━━ GIVEN INFORMATION

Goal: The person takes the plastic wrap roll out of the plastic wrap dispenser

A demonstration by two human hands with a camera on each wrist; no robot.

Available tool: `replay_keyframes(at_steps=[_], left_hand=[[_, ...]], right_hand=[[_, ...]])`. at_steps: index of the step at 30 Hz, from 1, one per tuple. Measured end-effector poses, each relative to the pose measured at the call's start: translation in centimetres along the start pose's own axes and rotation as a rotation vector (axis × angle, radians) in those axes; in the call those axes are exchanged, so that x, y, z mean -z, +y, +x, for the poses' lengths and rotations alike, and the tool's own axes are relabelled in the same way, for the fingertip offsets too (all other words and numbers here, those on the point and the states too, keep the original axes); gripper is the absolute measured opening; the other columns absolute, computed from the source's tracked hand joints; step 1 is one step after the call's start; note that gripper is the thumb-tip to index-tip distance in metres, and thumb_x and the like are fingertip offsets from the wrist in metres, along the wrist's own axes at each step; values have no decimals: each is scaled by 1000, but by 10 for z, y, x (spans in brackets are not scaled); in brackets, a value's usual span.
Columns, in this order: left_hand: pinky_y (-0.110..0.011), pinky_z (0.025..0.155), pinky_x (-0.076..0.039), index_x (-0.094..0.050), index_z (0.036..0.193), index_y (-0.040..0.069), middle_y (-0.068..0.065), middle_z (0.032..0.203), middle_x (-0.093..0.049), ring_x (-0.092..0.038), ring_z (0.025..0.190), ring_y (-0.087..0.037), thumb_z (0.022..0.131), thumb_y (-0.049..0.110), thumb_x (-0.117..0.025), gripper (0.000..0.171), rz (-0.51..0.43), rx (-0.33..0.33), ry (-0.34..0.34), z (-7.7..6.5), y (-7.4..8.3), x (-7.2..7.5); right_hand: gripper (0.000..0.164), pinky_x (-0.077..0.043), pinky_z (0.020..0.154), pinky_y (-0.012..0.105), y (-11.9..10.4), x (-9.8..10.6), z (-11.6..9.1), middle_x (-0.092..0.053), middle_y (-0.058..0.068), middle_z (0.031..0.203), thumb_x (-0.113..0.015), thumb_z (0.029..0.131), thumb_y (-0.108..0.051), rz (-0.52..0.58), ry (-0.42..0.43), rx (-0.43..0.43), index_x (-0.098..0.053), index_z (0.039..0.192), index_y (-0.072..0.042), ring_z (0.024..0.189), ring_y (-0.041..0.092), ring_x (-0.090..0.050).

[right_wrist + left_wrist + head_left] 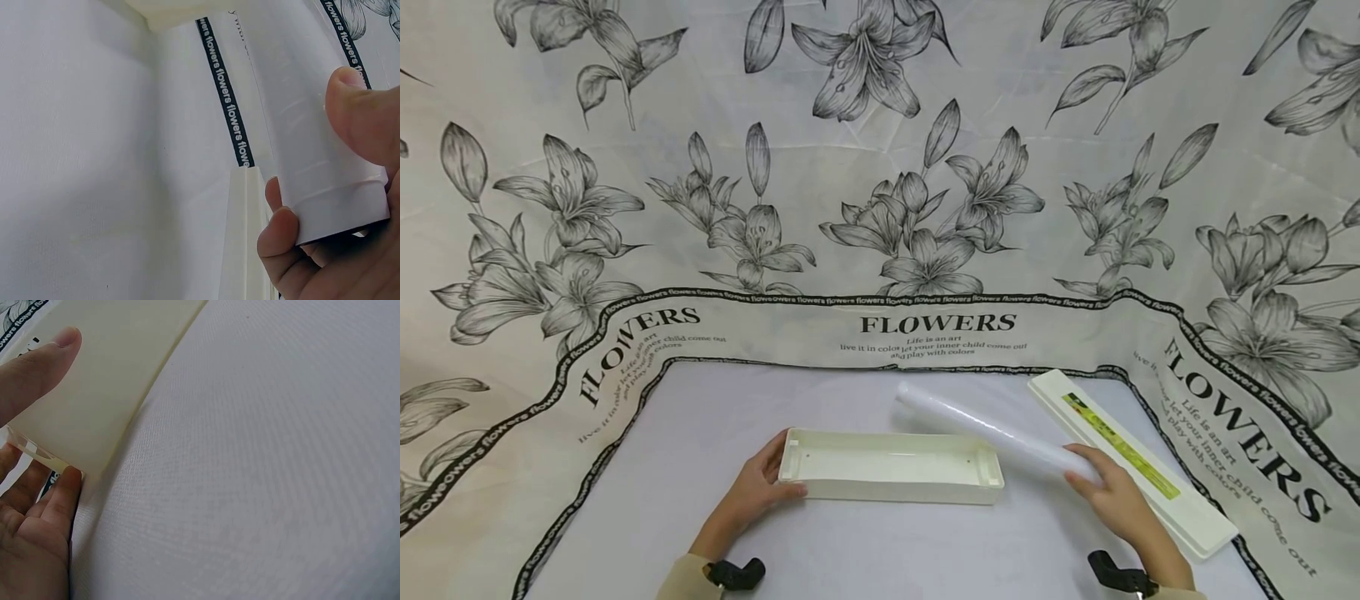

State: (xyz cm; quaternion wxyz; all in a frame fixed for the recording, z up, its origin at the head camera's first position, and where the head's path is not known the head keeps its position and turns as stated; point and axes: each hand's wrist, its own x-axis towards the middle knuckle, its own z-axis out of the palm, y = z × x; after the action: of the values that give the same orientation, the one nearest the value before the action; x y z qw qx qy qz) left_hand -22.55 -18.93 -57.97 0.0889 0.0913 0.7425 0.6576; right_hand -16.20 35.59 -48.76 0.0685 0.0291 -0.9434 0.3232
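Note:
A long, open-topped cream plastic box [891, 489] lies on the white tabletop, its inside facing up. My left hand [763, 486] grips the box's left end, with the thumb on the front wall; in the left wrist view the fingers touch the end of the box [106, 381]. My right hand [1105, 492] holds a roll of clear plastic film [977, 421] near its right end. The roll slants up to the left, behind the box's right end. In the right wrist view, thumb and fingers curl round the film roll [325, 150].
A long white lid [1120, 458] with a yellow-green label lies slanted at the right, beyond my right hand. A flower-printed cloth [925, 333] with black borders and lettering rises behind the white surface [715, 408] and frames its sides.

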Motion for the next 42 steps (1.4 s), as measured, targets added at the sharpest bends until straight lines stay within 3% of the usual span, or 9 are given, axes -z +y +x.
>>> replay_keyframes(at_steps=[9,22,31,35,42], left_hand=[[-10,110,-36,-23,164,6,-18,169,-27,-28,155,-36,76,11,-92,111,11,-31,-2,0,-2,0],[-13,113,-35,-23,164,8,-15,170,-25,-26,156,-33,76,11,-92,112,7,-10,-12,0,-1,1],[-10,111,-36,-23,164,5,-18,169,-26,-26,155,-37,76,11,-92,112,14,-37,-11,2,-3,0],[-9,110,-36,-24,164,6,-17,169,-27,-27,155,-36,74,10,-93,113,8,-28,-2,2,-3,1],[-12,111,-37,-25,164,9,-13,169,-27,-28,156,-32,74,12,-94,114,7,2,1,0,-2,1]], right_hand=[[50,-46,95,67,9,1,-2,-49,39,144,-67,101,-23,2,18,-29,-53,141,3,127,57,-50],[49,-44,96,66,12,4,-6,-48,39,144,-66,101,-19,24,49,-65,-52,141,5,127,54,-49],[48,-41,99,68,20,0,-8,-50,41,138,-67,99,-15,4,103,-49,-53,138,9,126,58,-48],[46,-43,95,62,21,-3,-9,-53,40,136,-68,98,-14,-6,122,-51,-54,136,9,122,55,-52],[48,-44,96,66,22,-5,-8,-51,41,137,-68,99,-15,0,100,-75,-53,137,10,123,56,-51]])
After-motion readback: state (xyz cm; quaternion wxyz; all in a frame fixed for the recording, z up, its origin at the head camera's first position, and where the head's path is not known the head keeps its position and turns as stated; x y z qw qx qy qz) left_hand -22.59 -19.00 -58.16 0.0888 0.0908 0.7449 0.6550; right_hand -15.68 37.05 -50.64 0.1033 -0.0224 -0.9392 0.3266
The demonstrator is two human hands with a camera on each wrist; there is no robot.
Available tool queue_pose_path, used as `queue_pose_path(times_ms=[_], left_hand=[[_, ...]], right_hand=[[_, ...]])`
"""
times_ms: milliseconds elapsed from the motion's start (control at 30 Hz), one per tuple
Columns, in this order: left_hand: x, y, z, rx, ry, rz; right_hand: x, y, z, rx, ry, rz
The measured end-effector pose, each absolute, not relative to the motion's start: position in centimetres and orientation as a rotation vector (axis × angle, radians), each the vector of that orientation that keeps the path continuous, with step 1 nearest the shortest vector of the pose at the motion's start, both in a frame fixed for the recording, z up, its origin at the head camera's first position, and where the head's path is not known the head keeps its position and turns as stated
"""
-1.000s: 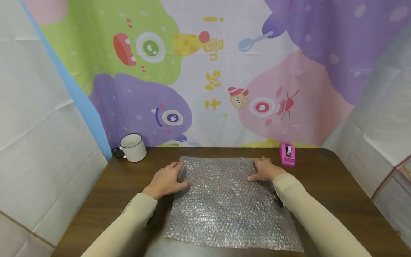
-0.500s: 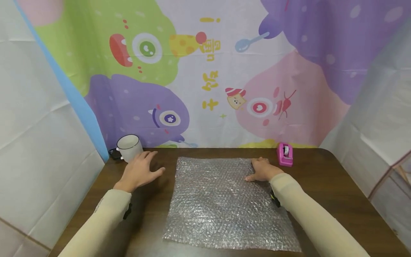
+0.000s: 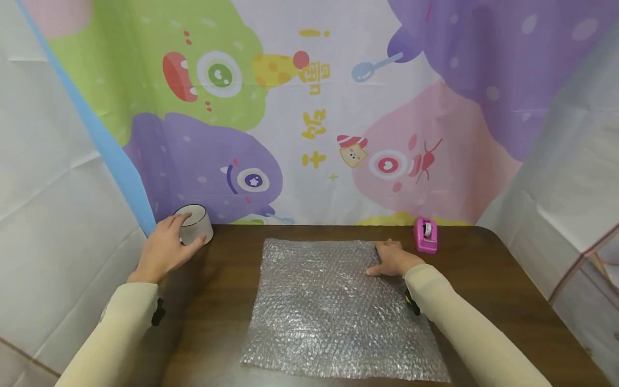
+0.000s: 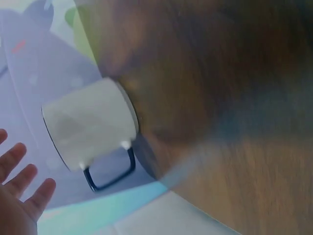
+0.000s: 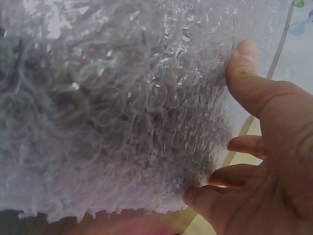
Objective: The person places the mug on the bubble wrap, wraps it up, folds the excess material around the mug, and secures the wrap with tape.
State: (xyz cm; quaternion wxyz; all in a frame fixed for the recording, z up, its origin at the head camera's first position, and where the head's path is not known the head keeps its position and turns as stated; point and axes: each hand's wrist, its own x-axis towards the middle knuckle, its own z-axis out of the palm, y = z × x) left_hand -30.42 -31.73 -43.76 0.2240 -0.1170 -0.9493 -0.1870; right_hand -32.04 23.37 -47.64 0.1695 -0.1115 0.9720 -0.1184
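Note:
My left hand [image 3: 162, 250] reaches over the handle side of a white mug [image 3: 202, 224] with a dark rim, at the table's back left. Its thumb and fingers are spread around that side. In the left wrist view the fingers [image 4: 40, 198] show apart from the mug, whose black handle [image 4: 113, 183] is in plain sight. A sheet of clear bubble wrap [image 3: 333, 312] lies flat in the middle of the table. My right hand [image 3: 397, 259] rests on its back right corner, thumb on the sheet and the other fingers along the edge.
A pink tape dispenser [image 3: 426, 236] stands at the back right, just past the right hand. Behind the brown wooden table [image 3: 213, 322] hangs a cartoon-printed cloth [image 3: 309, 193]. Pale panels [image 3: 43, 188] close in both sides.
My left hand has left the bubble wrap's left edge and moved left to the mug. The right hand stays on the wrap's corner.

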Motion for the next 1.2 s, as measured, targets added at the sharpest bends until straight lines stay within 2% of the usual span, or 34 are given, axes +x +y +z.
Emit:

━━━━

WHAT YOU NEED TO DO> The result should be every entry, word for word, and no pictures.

RESPONSE AREA>
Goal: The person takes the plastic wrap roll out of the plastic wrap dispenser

A demonstration by two human hands with a camera on each wrist; no robot.

Available tool: `replay_keyframes(at_steps=[_], left_hand=[[_, ...]], right_hand=[[_, ...]])`. at_steps: index of the step at 30 Hz, from 1, one per tuple. Measured end-effector poses, each relative to the pose measured at the call's start: translation in centimetres along the start pose's own axes and rotation as a rotation vector (axis × angle, radians) in those axes; in the call those axes are exchanged, so that x, y, z mean -z, +y, +x, for the poses' lengths and rotations alike, and the tool's own axes are relabelled in the same way, for the fingertip offsets too (all other words and numbers here, those on the point and the states too, keep the original axes); gripper is the absolute measured opening; the other columns absolute, computed from the source's tracked hand joints; step 1 is one step after the call's start; note that gripper is the thumb-tip to index-tip distance in metres, and thumb_x and the like are fingertip offsets from the wrist in metres, along the wrist's own axes at each step; values have no decimals: each is scaled by 1000, but by 10 for z, y, x (spans in brackets are not scaled); in brackets, a value's usual span.
Columns, in this order: left_hand: pinky_y (-0.110..0.011), pinky_z (0.025..0.155), pinky_x (-0.076..0.039), index_x (-0.094..0.050), index_z (0.036..0.193), index_y (-0.040..0.069), middle_y (-0.068..0.065), middle_z (0.032..0.203), middle_x (-0.093..0.049), ring_x (-0.092..0.038), ring_z (0.025..0.190), ring_y (-0.087..0.037), thumb_z (0.022..0.131), thumb_y (-0.049..0.110), thumb_x (-0.117..0.025), gripper (0.000..0.171), rz (-0.51..0.43), rx (-0.33..0.33), ry (-0.34..0.34), z (-7.7..6.5), y (-7.4..8.3), x (-7.2..7.5); right_hand: gripper (0.000..0.164), pinky_x (-0.077..0.043), pinky_z (0.020..0.154), pinky_y (-0.012..0.105), y (-11.9..10.4), x (-9.8..10.6), z (-11.6..9.1), middle_x (-0.092..0.053), middle_y (-0.058..0.068), middle_z (0.031..0.203), thumb_x (-0.113..0.015), thumb_z (0.029..0.131), thumb_y (-0.108..0.051), rz (-0.52..0.58), ry (-0.42..0.43), rx (-0.43..0.43), index_x (-0.098..0.053), index_z (0.039..0.192), index_y (-0.072..0.042), ring_z (0.024..0.189), ring_y (-0.041..0.092), ring_x (-0.090..0.050).

[right_wrist + left_wrist + head_left] 

State: (xyz cm; quaternion wxyz; all in a frame fixed for the recording, z up, its origin at the head camera's first position, and where the head's path is not known the head keeps its position and turns as stated; point and axes: each hand's wrist, its own x-axis towards the middle knuckle, its own z-axis out of the palm, y = z × x; after the action: of the values that give the same orientation, the one nearest the value before the action; x y z qw qx qy qz) left_hand -22.55 -18.93 -57.97 0.0889 0.0913 0.7425 0.6576; right_hand -16.20 35.59 -48.76 0.0685 0.0291 -0.9434 0.3232
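Note:
A long, open-topped cream plastic box [891, 489] lies on the white tabletop, its inside facing up. My left hand [763, 486] grips the box's left end, with the thumb on the front wall; in the left wrist view the fingers touch the end of the box [106, 381]. My right hand [1105, 492] holds a roll of clear plastic film [977, 421] near its right end. The roll slants up to the left, behind the box's right end. In the right wrist view, thumb and fingers curl round the film roll [325, 150].
A long white lid [1120, 458] with a yellow-green label lies slanted at the right, beyond my right hand. A flower-printed cloth [925, 333] with black borders and lettering rises behind the white surface [715, 408] and frames its sides.
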
Motion for the next 42 steps (1.4 s), as measured, targets added at the sharpest bends until straight lines stay within 3% of the usual span, or 9 are given, axes -z +y +x.
>>> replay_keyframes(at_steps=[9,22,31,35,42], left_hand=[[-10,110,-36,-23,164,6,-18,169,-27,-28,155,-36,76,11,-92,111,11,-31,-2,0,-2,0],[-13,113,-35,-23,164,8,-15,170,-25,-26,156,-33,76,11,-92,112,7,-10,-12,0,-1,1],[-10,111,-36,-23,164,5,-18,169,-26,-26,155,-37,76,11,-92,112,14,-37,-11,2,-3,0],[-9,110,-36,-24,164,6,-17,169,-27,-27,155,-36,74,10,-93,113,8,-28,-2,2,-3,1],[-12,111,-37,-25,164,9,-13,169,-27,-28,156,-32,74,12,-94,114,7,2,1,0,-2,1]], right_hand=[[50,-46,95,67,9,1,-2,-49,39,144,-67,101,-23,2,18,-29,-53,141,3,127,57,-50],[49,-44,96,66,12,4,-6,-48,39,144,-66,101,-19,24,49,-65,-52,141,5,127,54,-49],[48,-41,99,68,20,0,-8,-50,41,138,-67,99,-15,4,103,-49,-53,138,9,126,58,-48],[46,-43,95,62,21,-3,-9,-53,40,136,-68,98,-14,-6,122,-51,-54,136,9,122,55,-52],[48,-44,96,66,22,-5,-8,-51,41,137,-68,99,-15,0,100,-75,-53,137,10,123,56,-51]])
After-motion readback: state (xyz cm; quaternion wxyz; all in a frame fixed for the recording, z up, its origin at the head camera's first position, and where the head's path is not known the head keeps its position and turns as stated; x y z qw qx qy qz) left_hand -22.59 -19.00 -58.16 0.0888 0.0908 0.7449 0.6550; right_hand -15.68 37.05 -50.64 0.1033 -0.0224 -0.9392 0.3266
The demonstrator is two human hands with a camera on each wrist; there is no robot.
Available tool queue_pose_path, used as `queue_pose_path(times_ms=[_], left_hand=[[_, ...]], right_hand=[[_, ...]])`
"""
times_ms: milliseconds elapsed from the motion's start (control at 30 Hz), one per tuple
Columns, in this order: left_hand: x, y, z, rx, ry, rz; right_hand: x, y, z, rx, ry, rz
The measured end-effector pose, each absolute, not relative to the motion's start: position in centimetres and orientation as a rotation vector (axis × angle, radians), each the vector of that orientation that keeps the path continuous, with step 1 nearest the shortest vector of the pose at the motion's start, both in a frame fixed for the recording, z up, its origin at the head camera's first position, and where the head's path is not known the head keeps its position and turns as stated
"""
-1.000s: 
-0.500s: 
+0.000s: 
+0.000s: 
+0.000s: 
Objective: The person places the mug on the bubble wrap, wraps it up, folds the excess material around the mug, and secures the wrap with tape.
State: (xyz cm; quaternion wxyz; all in a frame fixed for the recording, z up, its origin at the head camera's first position, and where the head's path is not known the head keeps its position and turns as stated; point and axes: each hand's wrist, its own x-axis towards the middle knuckle, its own z-axis out of the palm, y = z × x) left_hand -30.42 -31.73 -43.76 0.2240 -0.1170 -0.9493 -0.1870; right_hand -32.04 23.37 -47.64 0.1695 -0.1115 0.9720 -0.1184
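Note:
My left hand [image 3: 162, 250] reaches over the handle side of a white mug [image 3: 202, 224] with a dark rim, at the table's back left. Its thumb and fingers are spread around that side. In the left wrist view the fingers [image 4: 40, 198] show apart from the mug, whose black handle [image 4: 113, 183] is in plain sight. A sheet of clear bubble wrap [image 3: 333, 312] lies flat in the middle of the table. My right hand [image 3: 397, 259] rests on its back right corner, thumb on the sheet and the other fingers along the edge.
A pink tape dispenser [image 3: 426, 236] stands at the back right, just past the right hand. Behind the brown wooden table [image 3: 213, 322] hangs a cartoon-printed cloth [image 3: 309, 193]. Pale panels [image 3: 43, 188] close in both sides.
My left hand has left the bubble wrap's left edge and moved left to the mug. The right hand stays on the wrap's corner.
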
Motion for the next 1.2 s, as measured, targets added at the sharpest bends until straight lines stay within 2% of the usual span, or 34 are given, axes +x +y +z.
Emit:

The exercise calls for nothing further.